#### [What to work on]
The line that contains "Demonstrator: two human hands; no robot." marks the end: retype the data below exactly from its first line through that line.

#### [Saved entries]
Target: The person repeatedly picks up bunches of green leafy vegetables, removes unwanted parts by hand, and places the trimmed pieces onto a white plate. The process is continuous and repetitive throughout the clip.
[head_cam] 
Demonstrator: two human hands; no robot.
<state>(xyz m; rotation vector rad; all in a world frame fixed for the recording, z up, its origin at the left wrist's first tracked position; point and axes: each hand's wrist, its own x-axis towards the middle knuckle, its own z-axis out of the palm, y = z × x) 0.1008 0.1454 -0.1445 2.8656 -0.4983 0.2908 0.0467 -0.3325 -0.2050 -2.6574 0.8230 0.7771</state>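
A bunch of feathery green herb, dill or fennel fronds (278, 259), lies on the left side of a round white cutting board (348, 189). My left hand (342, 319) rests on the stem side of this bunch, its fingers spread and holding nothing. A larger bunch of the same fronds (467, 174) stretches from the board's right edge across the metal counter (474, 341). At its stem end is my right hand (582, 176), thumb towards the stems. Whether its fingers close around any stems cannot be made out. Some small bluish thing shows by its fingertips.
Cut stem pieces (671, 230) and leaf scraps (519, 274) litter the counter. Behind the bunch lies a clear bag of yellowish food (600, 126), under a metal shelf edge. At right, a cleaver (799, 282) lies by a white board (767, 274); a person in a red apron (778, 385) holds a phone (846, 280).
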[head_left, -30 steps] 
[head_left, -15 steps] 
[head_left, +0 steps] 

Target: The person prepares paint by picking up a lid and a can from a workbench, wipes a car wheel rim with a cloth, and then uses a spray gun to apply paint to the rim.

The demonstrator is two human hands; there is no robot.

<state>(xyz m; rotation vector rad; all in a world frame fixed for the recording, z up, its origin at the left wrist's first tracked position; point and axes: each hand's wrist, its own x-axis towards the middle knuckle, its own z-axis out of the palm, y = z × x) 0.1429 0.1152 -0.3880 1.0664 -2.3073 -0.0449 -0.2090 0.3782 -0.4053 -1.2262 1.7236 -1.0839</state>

#### [Answer]
Target: The person repeatedly picks up bunches of green leafy vegetables, removes unwanted parts by hand, and places the trimmed pieces onto a white plate. The process is continuous and repetitive throughout the clip.
[head_cam] 
Demonstrator: two human hands; no robot.

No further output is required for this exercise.